Hucznie obchodzono też święta, takie jak Dzień Matki, Dzień Kobiet, Powitanie Wiosny czy Pożegnanie Lata. Bawiącym się nie przeszkadzały nawet przerwy w dostawach prądu - imprezy toczyły się przy dźwiękach samej perkusji. Pewnej zimy, nocą napadało mnóstwo śniegu, imprezowicze mieliby problem z powrotem do domów. Ktoś pobiegł obudzić pana Wawrzaka, sąsiada, który porozwoził towarzystwo saniami po dzielnicy i na przystanek na os. Zawadzkiego.

Na ul. Zaściankowej działało również kino dla dorosłych, a co niedzielę o godzinie 10:00 organizowano poranki dla dzieci. Zamontowano flippery do grania.

Przez "Zaścianek" przewinęła się większość ówczesnej młodzieży bezrzeczańskiej, ok. 100 osób było aktywnie zaangażowanych w różne formy aktywności klubu. Wszyscy "zaściankowcy" znali się od dziecka, chodzili razem do szkoły. Klub pełnił również funkcję resocjalizacyjną dla tzw. trudnej młodzieży, którą angażowano do ochrony przed niepożądanymi gośćmi z innych, rywalizujących z Bezrzeczem dzielnic.

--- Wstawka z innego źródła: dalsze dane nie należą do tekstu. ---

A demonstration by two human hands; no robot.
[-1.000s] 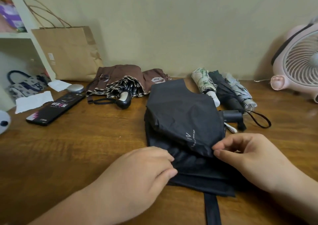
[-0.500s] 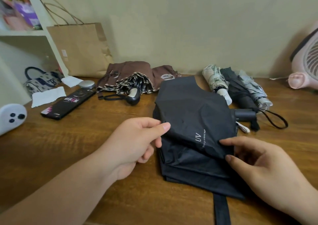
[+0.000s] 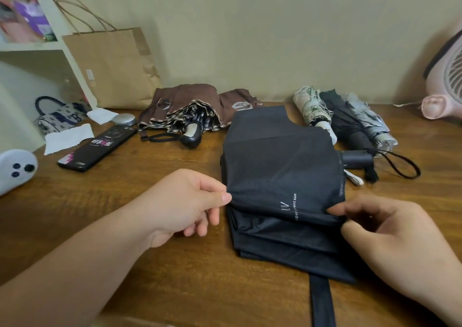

Złote lata klubu zakończyły się około roku 1979 r. i nie miało to nic wspólnego ze "złym stanem technicznym budynku". Po prostu młodzi artyści dorośli, poszli na studia, założyli rodziny, chłopcy zostali powołani do wojska. W "Zaścianku" Książnica Pomorska urządziła magazyn książek, które poddawano tam zabiegom odgrzybiania. Zabrakło miejsca integrującego lokalną społeczność, ale również nowych ludzi z charyzmą.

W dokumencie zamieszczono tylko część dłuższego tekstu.